START Provided data
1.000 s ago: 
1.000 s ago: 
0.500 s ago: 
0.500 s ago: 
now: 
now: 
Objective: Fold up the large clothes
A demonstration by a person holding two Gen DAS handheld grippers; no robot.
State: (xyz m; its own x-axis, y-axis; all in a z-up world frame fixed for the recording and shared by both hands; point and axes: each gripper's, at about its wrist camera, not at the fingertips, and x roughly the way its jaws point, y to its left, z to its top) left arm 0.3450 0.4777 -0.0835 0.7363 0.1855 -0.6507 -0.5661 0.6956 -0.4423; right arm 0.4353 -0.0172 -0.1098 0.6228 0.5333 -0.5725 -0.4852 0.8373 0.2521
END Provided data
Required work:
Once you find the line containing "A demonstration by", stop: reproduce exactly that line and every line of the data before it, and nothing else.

Answer area:
1.000 s ago: 
1.000 s ago: 
0.500 s ago: 
0.500 s ago: 
now: 
now: 
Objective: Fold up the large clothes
A demonstration by a person holding two Gen DAS handheld grippers; no robot.

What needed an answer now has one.